Cayenne veut « favoriser » le développement des entreprises sur son territoire, en améliorant l’attractivité de ses quartiers prioritaires. Ainsi, le travail se portera surtout sur la lutte contre l’habitat indigne ou informel, la réhabilitation des logements, et un meilleur maillage ainsi qu’une meilleure mixité des quartiers.

Macouria : le bourg et Soula Est

Pour son premier contrat de ville, la commune a défini deux « quartiers » prioritaires : Tonate et Soula Est. 90% de sa population y réside. L’aménagement des villages amérindiens qui « souffrent d’un manque d’équipements manifeste » est au programme, en luttant contre l’oisiveté qui touche particulièrement ces populations.

Soula Est est composée de la ZAC de Soula et de Sablance… Deux secteurs « opposés » dans leurs logiques urbaines : la ZAC est neuve et « programmée », tandis que Sablance – où vivent de nombreux clandestins – fait l’objet d’une RHI « très couteuse ». Macouria, consciente que sa population passera de 10 à 20.000 habitants d’ici 2020, souhaite donc améliorer les infrastructures disponibles, le réseau de transports, et surtout « œuvrer en faveur du développement économique et de l’emploi en veillant à l’équilibre territoire/quartier ».

L’amélioration de la qualité des logements, le renforcement du parcours éducatifs des enfants, et le lien avec les familles est aussi prévu dans le CdV. « Nous voulons lutter contre tous les types d’exclusions » a promis la mairie.

A Rémire-Montjoly : « emploi, éducation, cadre de vie, accès au droit, tranquillité… pour tous ! »

La commune a désigné trois secteurs « sensibles » : Mahury/Dégrad-des-Cannes, chemin Tarzan et Résidence Arc-en-Ciel. Elle compte principalement y améliorer « le principe d’égalité des chances » que ce soit en termes d’insertion professionnelle par l’activité économique, l’éducation, la meilleure prise en compte de la dimension humaine dans les opérations de renouvellement urbain, ou encore la prévention des risques (sanitaires comme sécuritaires)…

Des habitants très impliqués… ?

La nouvelle génération de CdV souhaite associer « directement à la démarche » les habitants des quartiers. Pour ce faire, les communes ont créé des « Conseils Citoyens » qui auront pour mission « d’être des lieux d’échanges entre habitants » où ils pourront « développer leur expertise et leur représentativité » tout en permettant de valoriser les initiatives citoyennes.
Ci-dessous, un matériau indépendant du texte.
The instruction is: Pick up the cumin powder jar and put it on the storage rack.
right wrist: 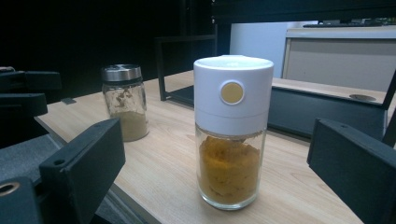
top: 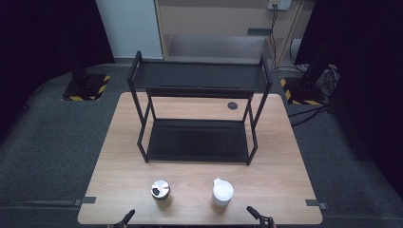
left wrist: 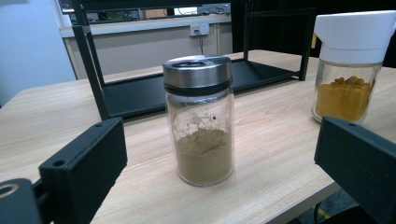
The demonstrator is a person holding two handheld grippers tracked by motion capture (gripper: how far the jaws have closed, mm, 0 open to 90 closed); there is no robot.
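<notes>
- No brand, label or writing can be read on either jar.
- The steel-lid jar (left wrist: 200,119) holds beige powder; it stands near the table's (top: 119,142) front edge, ahead of the left gripper (left wrist: 224,172), whose jaws are spread wide and hold nothing.
- The white-lid jar (right wrist: 232,130), with orange powder, stands beside it — the right gripper (right wrist: 217,172) is wide apart too, empty.
- Behind both stands a black rack (top: 199,76).
- High view: both grippers are cut off at the bottom edge.

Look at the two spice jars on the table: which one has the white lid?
The jar of orange powder, at the person's right. The other jar has a silver metal lid and holds beige powder.
</notes>
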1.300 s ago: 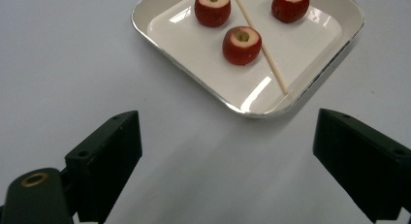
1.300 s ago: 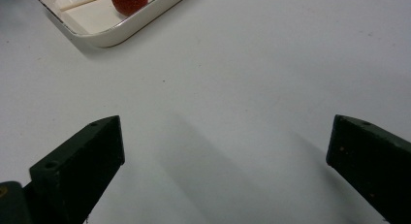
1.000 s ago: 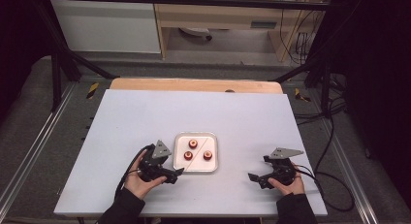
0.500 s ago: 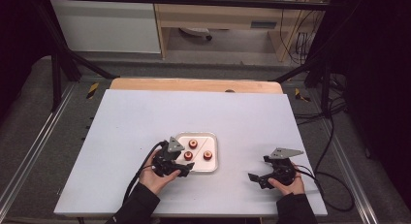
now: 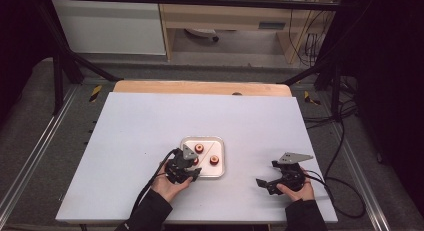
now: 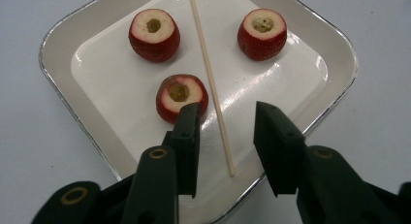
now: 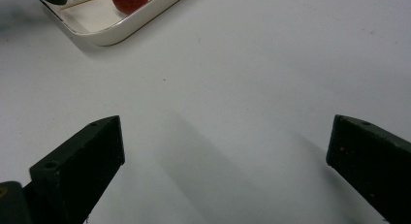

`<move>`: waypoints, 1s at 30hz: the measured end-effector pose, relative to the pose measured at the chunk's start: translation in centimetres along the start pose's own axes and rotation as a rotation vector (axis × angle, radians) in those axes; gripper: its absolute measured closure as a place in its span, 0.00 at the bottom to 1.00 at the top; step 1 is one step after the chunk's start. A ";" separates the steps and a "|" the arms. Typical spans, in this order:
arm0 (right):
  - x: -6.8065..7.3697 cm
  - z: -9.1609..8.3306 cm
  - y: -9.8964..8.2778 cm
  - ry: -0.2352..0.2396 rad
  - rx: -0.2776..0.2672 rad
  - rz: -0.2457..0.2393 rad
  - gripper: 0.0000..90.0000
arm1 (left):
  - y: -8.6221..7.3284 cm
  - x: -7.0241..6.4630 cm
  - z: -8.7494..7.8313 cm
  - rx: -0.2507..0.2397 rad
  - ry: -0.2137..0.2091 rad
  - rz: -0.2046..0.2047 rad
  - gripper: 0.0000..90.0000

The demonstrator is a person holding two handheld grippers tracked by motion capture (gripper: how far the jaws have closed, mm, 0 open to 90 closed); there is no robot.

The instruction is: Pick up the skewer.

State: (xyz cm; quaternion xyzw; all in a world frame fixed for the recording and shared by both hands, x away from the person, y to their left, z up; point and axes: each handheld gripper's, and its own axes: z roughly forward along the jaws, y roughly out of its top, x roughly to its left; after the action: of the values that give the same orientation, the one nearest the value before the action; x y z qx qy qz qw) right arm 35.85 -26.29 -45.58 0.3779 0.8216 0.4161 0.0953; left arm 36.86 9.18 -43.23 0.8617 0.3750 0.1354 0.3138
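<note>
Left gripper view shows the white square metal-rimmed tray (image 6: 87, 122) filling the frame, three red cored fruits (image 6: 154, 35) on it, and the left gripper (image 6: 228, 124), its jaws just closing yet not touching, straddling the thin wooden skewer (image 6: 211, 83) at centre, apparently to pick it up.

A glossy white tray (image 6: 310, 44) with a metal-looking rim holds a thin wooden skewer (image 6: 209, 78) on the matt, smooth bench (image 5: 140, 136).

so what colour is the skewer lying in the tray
Pale, light wood colour: the skewer shows best in the left gripper view.
</note>
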 end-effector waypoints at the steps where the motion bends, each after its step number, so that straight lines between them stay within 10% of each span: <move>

Pour le moment, les trois villes ont « surtout travaillé avec les associations » des quartiers, mais veulent à l’avenir, développer les échanges directement avec les habitants « sur toute la durée du contrat ».

« Ces contrats doivent vivre pendant 5 ans » rappelait Eric Lafontaine, le directeur de Cabinet de « l’Agglo ». « Ils pourront être amendés en cours de période » en fonction des apports faits par les habitants, ou des évaluations dont se chargera la CACL. « Ce sont des choses qui paraissent assez techniques » reconnaissait-il, « mais in fine, tout cela agira sur le quotidien des gens ! ».